Der Faschismus war Ausdruck des Hasses auf den Bolschewismus und der Angst vor neuen Oktoberrevolutionen. Der Faschismus war der politische Ausdruck des Rassismus als staatliche Ideologie zur Eroberung der Weltherrschaft. Bolsonarismus ist Neofaschismus in einem semiperipheren abhängigen Land.

Es handelt sich um eine politische Strömung, die auf die Krise des Verfassungsregimes von 1988 und auf den Hass auf das egalitäre Projekt reagiert, auch wenn es sich um einen gemäßigten Reformismus wie den Lulismus handelt. Sie trat mit Massengewicht nach dem legal-parlamentarischen Putsch von 2016 als radikalisierter Ausdruck der wütenden Randgruppen kleinbürgerlicher Mobilisierungen seit 2015 in Erscheinung. Sie basiert auf einem tiefen gesellschaftlichen Groll des Kleinbürgertums.
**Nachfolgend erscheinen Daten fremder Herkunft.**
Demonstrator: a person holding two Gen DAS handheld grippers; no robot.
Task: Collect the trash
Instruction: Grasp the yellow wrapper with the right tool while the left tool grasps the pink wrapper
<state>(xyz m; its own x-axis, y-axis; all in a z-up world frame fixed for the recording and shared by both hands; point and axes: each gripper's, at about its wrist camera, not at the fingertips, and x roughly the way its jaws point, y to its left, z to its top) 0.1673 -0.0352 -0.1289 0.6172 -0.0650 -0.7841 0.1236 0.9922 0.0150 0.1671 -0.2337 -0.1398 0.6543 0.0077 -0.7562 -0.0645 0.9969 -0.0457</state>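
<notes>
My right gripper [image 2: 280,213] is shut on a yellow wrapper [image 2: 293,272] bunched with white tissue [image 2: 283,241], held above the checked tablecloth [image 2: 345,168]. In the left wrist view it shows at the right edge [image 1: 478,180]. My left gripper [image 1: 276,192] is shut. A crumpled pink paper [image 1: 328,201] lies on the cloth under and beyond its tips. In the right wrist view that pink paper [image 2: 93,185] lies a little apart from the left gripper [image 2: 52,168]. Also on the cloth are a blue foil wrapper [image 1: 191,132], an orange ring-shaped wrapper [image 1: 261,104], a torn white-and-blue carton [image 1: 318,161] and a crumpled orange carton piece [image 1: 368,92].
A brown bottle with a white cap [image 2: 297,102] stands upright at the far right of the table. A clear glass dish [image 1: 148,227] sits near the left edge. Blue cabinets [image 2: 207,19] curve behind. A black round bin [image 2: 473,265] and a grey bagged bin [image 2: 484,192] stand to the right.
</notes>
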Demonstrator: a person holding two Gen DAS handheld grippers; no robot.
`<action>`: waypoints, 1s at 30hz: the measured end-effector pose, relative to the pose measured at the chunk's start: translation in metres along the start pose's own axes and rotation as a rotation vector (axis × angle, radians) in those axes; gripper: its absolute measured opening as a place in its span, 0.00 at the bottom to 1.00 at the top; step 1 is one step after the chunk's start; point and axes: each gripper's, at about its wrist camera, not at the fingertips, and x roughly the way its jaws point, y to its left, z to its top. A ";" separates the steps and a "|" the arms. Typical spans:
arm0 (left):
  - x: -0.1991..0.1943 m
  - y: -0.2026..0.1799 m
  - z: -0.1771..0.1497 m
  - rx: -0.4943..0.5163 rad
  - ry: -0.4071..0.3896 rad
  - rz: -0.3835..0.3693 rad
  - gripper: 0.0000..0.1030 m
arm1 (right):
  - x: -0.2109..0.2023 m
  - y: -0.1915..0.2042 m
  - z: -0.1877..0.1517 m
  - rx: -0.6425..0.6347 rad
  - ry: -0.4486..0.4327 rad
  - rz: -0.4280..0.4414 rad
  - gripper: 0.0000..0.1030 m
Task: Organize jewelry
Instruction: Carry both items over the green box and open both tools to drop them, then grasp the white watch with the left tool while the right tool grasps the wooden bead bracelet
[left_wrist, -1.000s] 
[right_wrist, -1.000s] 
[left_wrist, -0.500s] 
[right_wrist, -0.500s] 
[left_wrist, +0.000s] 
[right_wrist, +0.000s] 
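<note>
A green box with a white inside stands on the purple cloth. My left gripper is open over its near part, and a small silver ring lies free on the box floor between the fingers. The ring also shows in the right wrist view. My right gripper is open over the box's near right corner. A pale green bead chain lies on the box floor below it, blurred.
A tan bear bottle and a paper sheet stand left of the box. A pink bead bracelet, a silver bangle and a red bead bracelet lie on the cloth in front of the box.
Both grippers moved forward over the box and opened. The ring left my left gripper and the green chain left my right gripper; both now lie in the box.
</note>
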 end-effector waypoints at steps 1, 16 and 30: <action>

Reagiert auf die Forderung nach einer starken Führung angesichts der Korruption in Politik und Regierung; Befehlsgewalt angesichts der sich verschärfenden Krise der öffentlichen Sicherheit; aus Unmut über die erhöhte Steuerlast; vom Ruin kleiner Unternehmen angesichts des wirtschaftlichen Abschwungs; Verarmung angesichts der Inflation bei den Kosten für Bildung, Gesundheit und private Sicherheit; für Ordnung angesichts von Streiks und Demonstrationen; der Autorität angesichts der Pattsituation im politischen Streit zwischen den Institutionen; des Nationalstolzes angesichts des wirtschaftlichen Rückschritts. Es reagiert auch auf die Nostalgie der zwei Jahrzehnte der Militärdiktatur. Als ob das nicht genug wäre, nährt es sich von der Politisierung von Rassismus, Sexismus und Homophobie.

*Valerio Arcary Er ist ordentlicher Professor im Ruhestand am IFSP (Bundesinstitut für Bildung, Wissenschaft und Technologie).